DIRECTIONS: Although the data below holds other lines too, output only those from the line with "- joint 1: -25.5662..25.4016" up to and including the line with "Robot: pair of", exactly as they appear.

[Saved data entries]
◆ ◆ ◆ ◆

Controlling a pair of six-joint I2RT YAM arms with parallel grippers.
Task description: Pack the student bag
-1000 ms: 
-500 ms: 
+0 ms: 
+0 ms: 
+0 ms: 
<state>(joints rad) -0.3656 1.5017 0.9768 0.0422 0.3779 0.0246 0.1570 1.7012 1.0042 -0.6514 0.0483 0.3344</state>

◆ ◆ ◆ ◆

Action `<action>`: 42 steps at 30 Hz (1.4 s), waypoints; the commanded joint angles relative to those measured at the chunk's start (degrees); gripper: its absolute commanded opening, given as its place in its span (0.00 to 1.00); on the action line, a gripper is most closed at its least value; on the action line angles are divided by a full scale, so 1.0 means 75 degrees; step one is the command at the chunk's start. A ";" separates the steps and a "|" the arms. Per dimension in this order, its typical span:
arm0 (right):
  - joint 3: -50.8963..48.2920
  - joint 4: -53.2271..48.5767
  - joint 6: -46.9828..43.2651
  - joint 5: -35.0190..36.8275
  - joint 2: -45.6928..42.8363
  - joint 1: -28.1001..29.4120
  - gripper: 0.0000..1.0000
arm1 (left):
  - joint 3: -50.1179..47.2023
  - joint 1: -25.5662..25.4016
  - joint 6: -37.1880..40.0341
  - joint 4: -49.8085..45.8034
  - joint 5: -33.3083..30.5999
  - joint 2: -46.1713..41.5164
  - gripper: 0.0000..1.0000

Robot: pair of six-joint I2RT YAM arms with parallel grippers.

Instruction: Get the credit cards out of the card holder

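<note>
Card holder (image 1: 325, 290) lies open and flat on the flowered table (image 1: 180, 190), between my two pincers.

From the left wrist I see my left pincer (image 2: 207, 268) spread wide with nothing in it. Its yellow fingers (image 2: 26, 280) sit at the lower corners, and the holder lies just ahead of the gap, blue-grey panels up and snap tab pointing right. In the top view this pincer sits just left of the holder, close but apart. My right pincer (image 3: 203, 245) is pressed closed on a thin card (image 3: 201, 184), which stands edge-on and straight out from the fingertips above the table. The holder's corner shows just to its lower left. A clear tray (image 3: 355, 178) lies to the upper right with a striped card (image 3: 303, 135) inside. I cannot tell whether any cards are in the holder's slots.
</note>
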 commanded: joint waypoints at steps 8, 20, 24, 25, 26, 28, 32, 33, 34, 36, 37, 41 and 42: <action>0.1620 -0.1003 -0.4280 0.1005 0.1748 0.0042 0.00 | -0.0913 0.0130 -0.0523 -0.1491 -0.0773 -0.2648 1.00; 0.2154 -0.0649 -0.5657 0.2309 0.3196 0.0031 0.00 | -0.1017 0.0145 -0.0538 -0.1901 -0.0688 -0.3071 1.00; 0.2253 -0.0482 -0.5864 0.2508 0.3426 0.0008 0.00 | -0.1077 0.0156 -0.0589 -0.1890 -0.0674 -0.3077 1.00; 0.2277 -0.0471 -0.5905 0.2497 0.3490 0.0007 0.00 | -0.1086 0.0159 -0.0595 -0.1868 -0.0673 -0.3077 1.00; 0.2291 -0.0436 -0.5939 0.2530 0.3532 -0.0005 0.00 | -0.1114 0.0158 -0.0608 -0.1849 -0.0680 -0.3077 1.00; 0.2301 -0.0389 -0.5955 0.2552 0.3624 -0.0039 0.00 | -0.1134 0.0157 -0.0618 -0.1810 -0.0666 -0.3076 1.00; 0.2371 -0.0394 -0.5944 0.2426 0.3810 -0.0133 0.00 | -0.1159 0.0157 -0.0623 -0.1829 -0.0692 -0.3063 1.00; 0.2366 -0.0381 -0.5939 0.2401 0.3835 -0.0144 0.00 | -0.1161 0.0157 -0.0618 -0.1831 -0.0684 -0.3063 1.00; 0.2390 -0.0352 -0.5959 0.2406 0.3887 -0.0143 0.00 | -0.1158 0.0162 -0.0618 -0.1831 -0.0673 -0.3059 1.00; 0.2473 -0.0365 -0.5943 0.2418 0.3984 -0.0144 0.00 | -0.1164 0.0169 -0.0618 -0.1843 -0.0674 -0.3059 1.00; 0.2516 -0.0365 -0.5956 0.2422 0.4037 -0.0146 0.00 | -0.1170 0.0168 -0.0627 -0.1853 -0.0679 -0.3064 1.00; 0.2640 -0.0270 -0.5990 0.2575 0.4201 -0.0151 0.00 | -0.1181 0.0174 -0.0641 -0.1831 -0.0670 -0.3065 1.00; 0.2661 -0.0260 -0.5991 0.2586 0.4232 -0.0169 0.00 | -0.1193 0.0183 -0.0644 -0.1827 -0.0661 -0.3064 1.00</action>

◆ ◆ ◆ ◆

SOLVED PROBLEM:
  - joint 1: -25.5662..25.4016
  - joint 6: -37.1880..40.0341
  - joint 4: -49.8085..45.8034
  - joint 5: -33.3083..30.5999
  - joint 2: -46.1713..41.5164
  - gripper: 0.0000..1.0000

Robot: pair of six-joint I2RT YAM arms with parallel grippers.

The output is complete as it stands.